When to Stop Urate-Lowering Therapy in Gout
Urate-lowering therapy (ULT) should generally be maintained lifelong and not discontinued in patients with a history of gout, as current guidelines explicitly recommend maintaining serum urate <6 mg/dL indefinitely. 1
Guideline-Based Recommendations
Standard Approach: Lifelong Therapy
The EULAR guidelines explicitly state that serum urate <6 mg/dL (360 μmol/L) should be maintained lifelong once ULT is initiated. 1
This recommendation applies to all patients who meet criteria for ULT initiation, including those with:
Limited Evidence for Discontinuation
The American College of Physicians acknowledges that insufficient evidence suggests some patients with annual urate levels <7 mg/dL (<416 μmol/L) may be able to stop ULT after approximately 5 years, but this remains an area of inconclusive evidence. 1
This represents the only guideline-level suggestion for potential discontinuation, and it is explicitly labeled as having insufficient supporting evidence. 1
Research Evidence on Discontinuation Outcomes
High Relapse Rates After Stopping ULT
A systematic review found that gout relapse rates after ULT discontinuation ranged from 36-81%, with relapses typically occurring 1-4.5 years after stopping therapy. 3
Relapse rates were substantially lower (15%) in patients with urolithiasis compared to those with gouty arthritis. 3
Protective Factors Against Relapse
Low serum urate levels both before and after ULT discontinuation were associated with lower gout recurrence rates in observational studies. 3
However, the quality of existing discontinuation studies is poor (MINORS scores 5-10 out of 16), limiting the strength of these conclusions. 3
Clinical Algorithm for Decision-Making
Patients Who Should Never Discontinue ULT
Continue ULT indefinitely in patients with:
- Persistent tophi (even if reduced in size) 1
- Radiographic joint damage from gout 1
- History of frequent flares (≥2/year) prior to ULT 1
- Chronic kidney disease stage ≥3 1, 2
- History of urolithiasis 1, 2
Patients Where Discontinuation Might Be Considered (With Extreme Caution)

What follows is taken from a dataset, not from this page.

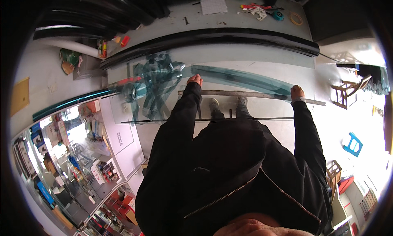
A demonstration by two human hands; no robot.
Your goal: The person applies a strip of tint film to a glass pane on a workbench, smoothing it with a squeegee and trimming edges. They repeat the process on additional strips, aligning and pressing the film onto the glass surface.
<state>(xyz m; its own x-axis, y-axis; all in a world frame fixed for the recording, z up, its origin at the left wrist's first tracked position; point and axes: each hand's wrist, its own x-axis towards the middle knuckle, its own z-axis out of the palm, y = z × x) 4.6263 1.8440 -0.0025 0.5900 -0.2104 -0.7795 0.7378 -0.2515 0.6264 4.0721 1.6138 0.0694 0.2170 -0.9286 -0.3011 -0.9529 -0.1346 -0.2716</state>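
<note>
Teal strip (245, 77), long axis crosswise, right end nearer, fingers (197, 77) gripping both ends

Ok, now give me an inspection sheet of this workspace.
Surface: transparent sheet, with shoes visible through it.
Job's things: teal film strip, laid lengthwise; metal bar nearer the body.
Clutter: crumpled film at left; tape measure and tape ring beyond the black roll.
Hands: left hand at the strip's left end, right hand at its right; grip unclear.
Cables: apparent thin pale cord at left.
Surroundings: packed shelving lower left; tan panel on left wall.
</note>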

Only consider discontinuation in highly selected patients meeting ALL of the following criteria:
- At least 5 years of continuous ULT 1
- Serum urate consistently <6 mg/dL (ideally <5 mg/dL) for the entire treatment period 1, 3
- Complete resolution of tophi (if previously present) 1
- No gout flares for at least 2-3 years 3
- No radiographic damage 1
- Normal kidney function 1
- Patient understands the 36-81% risk of relapse 3
Monitoring After Discontinuation (If Attempted)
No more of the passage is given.